* _The problem_
If a line below contains "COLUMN", add it to your tally, then answer with the tally alone.

***

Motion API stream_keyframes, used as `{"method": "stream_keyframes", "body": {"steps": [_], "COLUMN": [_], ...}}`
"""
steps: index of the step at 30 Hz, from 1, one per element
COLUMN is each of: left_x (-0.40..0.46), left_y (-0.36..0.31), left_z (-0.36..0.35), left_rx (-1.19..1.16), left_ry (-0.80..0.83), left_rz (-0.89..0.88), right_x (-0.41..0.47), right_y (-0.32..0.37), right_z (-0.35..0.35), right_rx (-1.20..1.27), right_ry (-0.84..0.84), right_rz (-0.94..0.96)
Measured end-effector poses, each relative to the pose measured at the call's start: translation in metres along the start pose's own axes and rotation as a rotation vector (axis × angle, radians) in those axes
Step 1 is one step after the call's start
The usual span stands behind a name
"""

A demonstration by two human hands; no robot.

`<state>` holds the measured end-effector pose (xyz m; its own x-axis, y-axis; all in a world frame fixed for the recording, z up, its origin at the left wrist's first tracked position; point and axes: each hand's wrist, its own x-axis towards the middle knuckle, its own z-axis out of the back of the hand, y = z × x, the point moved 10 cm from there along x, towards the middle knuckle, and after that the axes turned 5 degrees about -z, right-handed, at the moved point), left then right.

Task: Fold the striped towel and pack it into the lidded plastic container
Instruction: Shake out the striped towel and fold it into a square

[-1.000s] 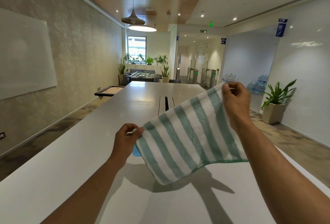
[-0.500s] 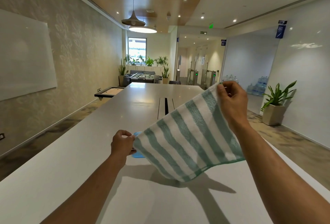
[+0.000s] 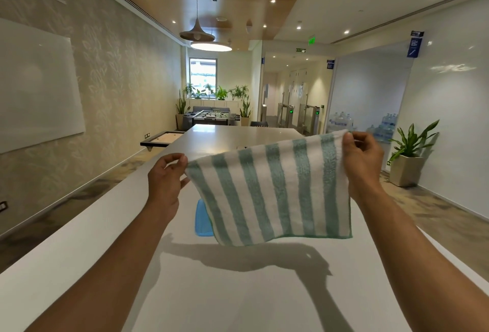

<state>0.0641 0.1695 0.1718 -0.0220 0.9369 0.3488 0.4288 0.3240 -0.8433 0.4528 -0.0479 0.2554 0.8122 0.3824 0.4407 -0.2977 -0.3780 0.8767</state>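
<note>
The green-and-white striped towel (image 3: pixel 275 194) hangs spread out in the air above the long white table (image 3: pixel 238 292). My left hand (image 3: pixel 165 183) pinches its top left corner and my right hand (image 3: pixel 362 162) pinches its top right corner. The stripes run nearly vertical and the top edge is close to level. Behind the towel's lower left part a blue plastic piece of the container (image 3: pixel 202 219) lies on the table; most of it is hidden by the cloth.
The table runs far ahead, with a dark cable slot (image 3: pixel 244 147) along its middle. A potted plant (image 3: pixel 407 157) stands on the floor to the right. A whiteboard (image 3: pixel 37 85) hangs on the left wall.
My left hand has risen and my right hand has moved right, turning the towel from a steep diagonal to a nearly level hang. The towel now covers more of the blue container.
</note>
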Motion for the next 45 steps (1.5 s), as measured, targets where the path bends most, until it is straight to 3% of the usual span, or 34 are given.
{"method": "stream_keyframes", "body": {"steps": [13, 17, 21, 25, 28, 30, 33, 34, 40, 45], "left_x": [-0.002, -0.018, -0.029, -0.037, -0.048, -0.044, -0.02, -0.018, -0.039, -0.051], "left_y": [-0.041, -0.057, -0.069, -0.076, -0.093, -0.094, -0.063, -0.057, -0.082, -0.087], "left_z": [-0.005, 0.0, -0.004, -0.008, -0.012, -0.011, -0.011, -0.012, -0.022, -0.032], "left_rx": [0.231, 0.375, 0.427, 0.518, 0.525, 0.504, 0.611, 0.696, 0.853, 0.82], "left_ry": [0.014, -0.149, -0.206, -0.216, -0.179, -0.149, -0.132, -0.137, -0.224, -0.106], "left_rz": [-0.382, -0.501, -0.602, -0.698, -0.829, -0.795, -0.475, -0.451, -0.764, -0.912], "right_x": [-0.007, -0.016, -0.022, -0.028, -0.026, -0.023, -0.02, -0.021, -0.026, -0.027], "right_y": [-0.021, -0.022, -0.013, -0.003, 0.004, -0.002, -0.018, -0.024, -0.031, -0.021], "right_z": [0.009, 0.003, -0.003, -0.008, -0.006, -0.004, 0.0, 0.0, 0.005, 0.003], "right_rx": [0.033, -0.023, -0.056, 0.02, 0.194, 0.31, -0.002, -0.108, -0.158, -0.116], "right_ry": [0.001, 0.064, 0.106, 0.16, 0.304, 0.369, 0.253, 0.213, 0.066, 0.088], "right_rz": [-0.058, -0.023, 0.048, 0.072, 0.043, -0.044, 0.013, 0.055, 0.13, 0.145]}}
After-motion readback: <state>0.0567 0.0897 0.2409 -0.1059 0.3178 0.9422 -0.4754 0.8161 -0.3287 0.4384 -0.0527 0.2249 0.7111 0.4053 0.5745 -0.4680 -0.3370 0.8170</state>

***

* _Solution to this problem_
2